Capa do disco é assinada por VIk Muniz

 

AMULETO

Como a vida - e também a música - podem ser cheios de coincidências, uma das faixas do “Orin a Língua dos Anjos”, “Água”, abriu o disco “O Futuro Não Demora”, que rendeu o Grammy Latino ao BaianaSystem, na categoria de Melhor Álbum de Rock em Língua Portuguesa. Falta saber agora se a canção vai se firmar como um amuleto e ajudar a Orquestra Afrosinfônica a conquistar o prêmio.

 

“Olhe, eu gosto muito de ‘Água’ sim, eu acho uma música muito bonita. Essa coisa de amuleto (risos), basta dizer que a Bahia é tão mística… Mas eu acho que realmente é um amuleto no sentido de abrir caminho, porque a água na verdade é exatamente isso”, disse Ubiratan Marques, que é um dos autores da canção, junto com o grupo. “Inclusive, tem um ditado de um indiano que usa a água pra poder descrever a música.
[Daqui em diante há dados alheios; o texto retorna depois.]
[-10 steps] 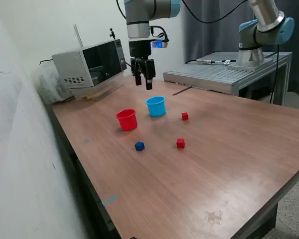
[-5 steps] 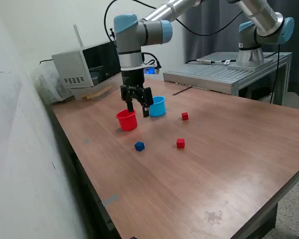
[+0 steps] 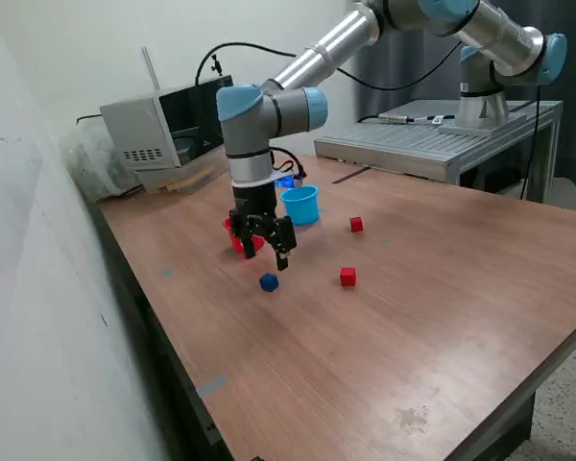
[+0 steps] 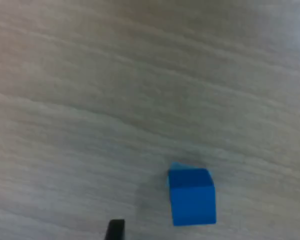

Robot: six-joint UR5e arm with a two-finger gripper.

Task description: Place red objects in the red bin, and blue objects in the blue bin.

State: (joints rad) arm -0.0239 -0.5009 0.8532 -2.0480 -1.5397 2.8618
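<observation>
My gripper [image 3: 266,255] is open and empty. It hangs a little above the table, just over and behind a dark blue cube [image 3: 269,281]. The wrist view shows this cube [image 4: 191,196] on the wood between my spread fingertips [image 4: 115,229]. The red cup [image 3: 236,236] stands behind my gripper and is mostly hidden by it. The light blue cup [image 3: 300,204] stands just beyond it, toward the exterior view's right. One red cube [image 3: 356,225] lies right of the blue cup and another red cube [image 3: 348,277] lies nearer the front. A second blue cube is not in view.
A grey box-shaped appliance [image 3: 168,130] stands at the table's back, at the exterior view's left. A metal platform [image 3: 432,144] with a second arm's base [image 3: 485,91] stands behind the table at the right. The wall runs along the left.
My gripper has come down from high above the blue cup, moving forward past the red cup, and now hangs low over the blue cube. No object has moved.
</observation>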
Porque lá na Índia dizem que são 22 duas notas no sul e no norte são 21. Então perguntaram a esse grande mestre qual é o lugar que está certo, no sul ou no norte, e aí ele fala: ‘Olha, a música é como a água, ela não tem divisão’. E a água tem isso, ela sempre está caminhando, ela passa por obstáculos, então isso é uma maravilha”, conta o maestro.

 

Ouça a música "Àgua", uma das faixas do disco indicado ao Grammy Latino:


FUTURO
Durante os quase dois anos de trabalhos comprometidos por causa da pandemia, a Afrosinfônica não parou e tem tentado se adaptar ao virtual, mas o Ubiratan diz que as dificuldades são imensas. “Todas as atividades da orquestra são feitas na Casa da Ponte, assim como nossa escola, que é o Núcleo Moderno de Música, assim como quase tudo está lá, mas por causa da pandemia nós fechamos o espaço”, relata o maestro. 

 

Driblando os obstáculos, a orquestra tem realizado uma série de concertos com grupos afro da Bahia e de fora. “A gente fez lá com o maracatu pernambucano Nação Estrela Brilhante, em Recife; fizemos aqui com Malê Debalê, com o Ilê; iremos fazer ainda em Minas Gerais com o congado Irmandade de Nossa Senhora do Rosário, e participação de Sérgio Pererê”, conta o artista.

 

Outros projetos, entretanto, aguardam o sinal verde para uma retomada mais robusta dos espetáculos presenciais. “O que a gente conseguir fazer no audiovisual, por exemplo, esses concertos afro, acredito que a gente deva dar continuidade no virtual. Mas tem outros que, infelizmente, são concertos mesmo, discos, outras coisas que a gente tem. Tem um concerto que a gente está pra estrear, se chama ‘Colina das Sombras’, que é do nosso terceiro álbum, a partir de um poema contra o racismo. Esse é um projeto que a gente está com ele pronto, mas precisa ensaiar. Não dá pra ensaiar virtualmente”, revela Ubiratan. “Temos muitas coisas, mas a gente precisa, realmente, que as coisas voltem ao normal”, conclui.